Lompat ke konten Lompat ke sidebar Lompat ke footer

In Memoriam; My Last Hero

Pak tua itu membasuh keringatnya, matanya nanar pada pemandangan di depan matanya...Pun begitu bukan itu hal yang paling membuatnya gelisah. Tak jauh disampingnya seorang gadis menggendong anak kecil yang terus menangis. Hanya dia laki2 yang tersisa disana, laki2 yang lain sedang mencari nafkah masing2.

Rumah pasangan muda itu terbakar, hampir sebagian sisi kiri rumah itu sudah terlalap api.. Pak tua itu memberanikan diri menerobos masuk ke dalam rumah itu. Ia masuk ke dapur, langsung lari ke ruang tengah dan terus merangsek ke dalam kamar, disambarnya anak kedua pasangan muda yang masih terlelap itu, ia mengambil kain jarik untuk menutupi tubuh si bayi dari api. Beringsut2 ia keluar lewat dapur, kali ini tidak mudah, dapur itu sudah merah menyala, atapnya sudah tidak lagi mampu menahan kobaran api...

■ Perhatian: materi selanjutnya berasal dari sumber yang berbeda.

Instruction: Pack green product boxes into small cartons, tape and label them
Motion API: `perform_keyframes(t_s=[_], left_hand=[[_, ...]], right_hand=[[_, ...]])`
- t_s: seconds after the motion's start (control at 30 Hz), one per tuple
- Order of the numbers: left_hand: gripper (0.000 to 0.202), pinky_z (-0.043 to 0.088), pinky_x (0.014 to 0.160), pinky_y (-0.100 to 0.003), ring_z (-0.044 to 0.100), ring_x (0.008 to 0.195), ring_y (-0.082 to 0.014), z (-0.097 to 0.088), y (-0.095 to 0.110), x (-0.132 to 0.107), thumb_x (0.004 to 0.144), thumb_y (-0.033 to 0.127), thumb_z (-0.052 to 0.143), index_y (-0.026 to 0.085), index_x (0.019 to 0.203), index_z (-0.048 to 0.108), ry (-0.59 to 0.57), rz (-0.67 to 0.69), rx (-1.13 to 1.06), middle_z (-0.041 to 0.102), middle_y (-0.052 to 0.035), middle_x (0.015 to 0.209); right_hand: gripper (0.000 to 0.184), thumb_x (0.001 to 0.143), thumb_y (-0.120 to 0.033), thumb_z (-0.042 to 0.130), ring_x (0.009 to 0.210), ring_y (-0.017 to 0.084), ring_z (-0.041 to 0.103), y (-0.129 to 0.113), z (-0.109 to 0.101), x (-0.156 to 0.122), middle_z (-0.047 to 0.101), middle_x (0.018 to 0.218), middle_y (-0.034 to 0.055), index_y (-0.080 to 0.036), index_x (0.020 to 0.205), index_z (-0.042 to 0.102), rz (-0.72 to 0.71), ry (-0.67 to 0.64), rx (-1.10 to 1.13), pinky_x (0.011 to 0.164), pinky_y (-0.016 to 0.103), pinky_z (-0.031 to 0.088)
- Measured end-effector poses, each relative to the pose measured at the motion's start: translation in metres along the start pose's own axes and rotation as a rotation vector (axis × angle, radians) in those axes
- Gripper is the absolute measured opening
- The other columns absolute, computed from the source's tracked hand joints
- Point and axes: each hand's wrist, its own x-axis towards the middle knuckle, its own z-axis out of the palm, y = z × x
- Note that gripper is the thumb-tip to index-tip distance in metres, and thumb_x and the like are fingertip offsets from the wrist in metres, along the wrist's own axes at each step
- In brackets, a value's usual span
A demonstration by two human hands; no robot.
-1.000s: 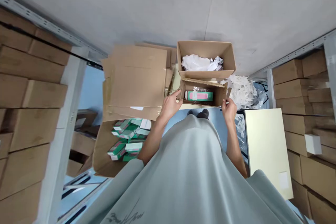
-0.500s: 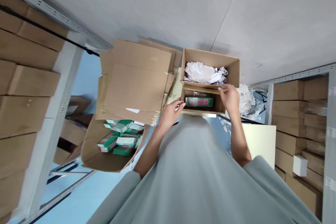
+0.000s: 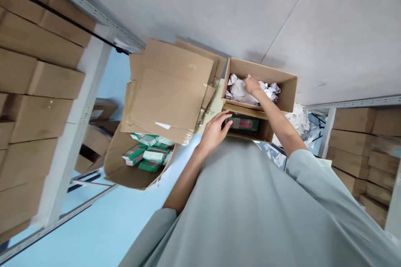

***********************************************

"Kamu yakin To? si Juni yang jual tanah ini ma kamu??"
"Nggeh mbah, ini sertifikat tanahnya..
Saya taunya memang mbah mau jual tanah ini jadi pas Juni nawarin saya langsung beli
Mbah kan tau saya juga cuma ngenger di tanah orang, jadi saya ga pikir panjang mbah"

Mbah Wir termangu sejenak, dibenaknya terlintas tingkah anak laki2nya, masa depan ia dan istrinya, namun ia pun kasihan pada Yanto, yang sehari-hari bekerja sebagai kuli becak di komplek pasar...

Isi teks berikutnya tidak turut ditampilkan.